Pearson has come under fire from both teachers and parents, in part, for its examination questions some considered too opaque as well as monitoring and collection of student data.
But the company was also the most prominent publisher nationally of Common Core-based examinations as the controversial standards were rolled out with hiccups in states like New York.
“It is a first step along the road toward ending New York’s failed testing policies, Magee said. “The Questar contract, in its promise to emulate New York’s successful test-development process for Regents exams, begins to restore the trust and confidence in teachers to do the job right.

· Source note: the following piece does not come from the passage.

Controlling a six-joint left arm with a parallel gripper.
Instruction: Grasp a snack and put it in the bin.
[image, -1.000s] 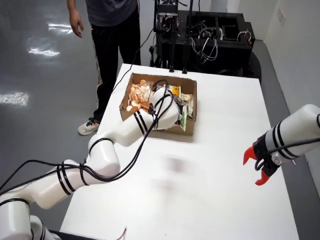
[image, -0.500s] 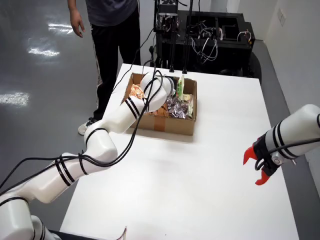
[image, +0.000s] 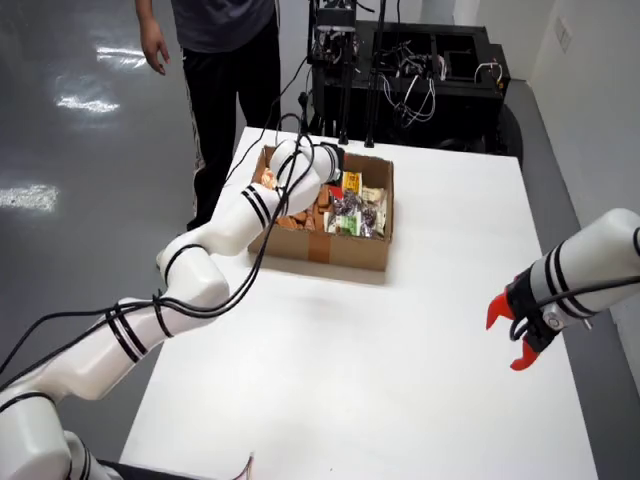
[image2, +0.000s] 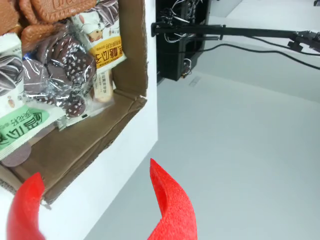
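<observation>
A cardboard box (image: 330, 250) on the white table holds several snack packets. The white working arm reaches over its far left side, and its gripper (image: 328, 185) is mostly hidden behind the wrist in the view from above. In the view that rides on the gripper, the two red fingers (image2: 170, 205) stand wide apart, so the gripper (image2: 92, 170) is open with nothing between them, above the box wall (image2: 75, 155). Below lie a clear packet of chocolate cookies (image2: 60, 70), a yellow-labelled packet (image2: 107, 50), a green-labelled packet (image2: 20, 130) and brown biscuits (image2: 50, 10).
A second arm with a red gripper (image: 520, 335) hangs over the table's right side. A person (image: 225, 60) stands at the table's far left corner. A black equipment rack (image: 400, 70) with cables stands behind the table. The table edge (image2: 150, 125) runs close to the box.
</observation>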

It says New York is going to trust its own teachers, not a corporation, to develop state tests.”
It remains to be seen if dumping Pearson for Questar is "a first step along the road toward ending New York’s failed testing policies" or a continuation on the same road.
I've seen some crowing on the Internet about Pearson losing the contract (and btw, this isn't the first contract Pearson has lost to Questar in the past few months), but my feeling about this best gets summed up in this twitter conversation with Mary Ahern:
@leoniehaimson Maybe have just gotten cynical, but this feels like state trying to "rebrand" Endless Testing regime.— rbe (@perdidostschool) July 9, 2015
.@mayread3 @perdidostschool @leoniehaimson Pearson is just a company doing what it's paid to do. How tests are used is the bigger problem.— Mary Ahern (@mma718) July 9, 2015
And therein lies the problem - Pearson's been replaced by Questar but the Endless Testing regime remains in place, doing as much destruction as ever.
Of course, NYSUT supports the Endless testing regime, so no wonder they're declaring victory with the Questar contract.
Wishing upon a Questar for a pot of gold from the education market. This is classic re-branding from fantasy Marketing 101ReplyDelete
More money is flowing down the drain. If there were competitive bidding, I would take a shot at writing a few ELA questions for substantially less.ReplyDelete
Questar had the NYSESLAT contract for several years (until it went to MetriTech this year.) Going back a few years, I was speaking to a Pearson employee and made the comment about Questar and NYSESLAT in a "you guys don't have everything" sort of way. He responded - "we own them and most other testing companies."ReplyDelete
Anything to that?? I've seen where Questar is subcontractor to Pearson, but does anyone know of overlap in ownership / management?
ZERO use of the phrase "Common Core" in the press release.ReplyDelete
Are they leaving the door open for different standards?
Could it be an attempt to quell the opt out movement?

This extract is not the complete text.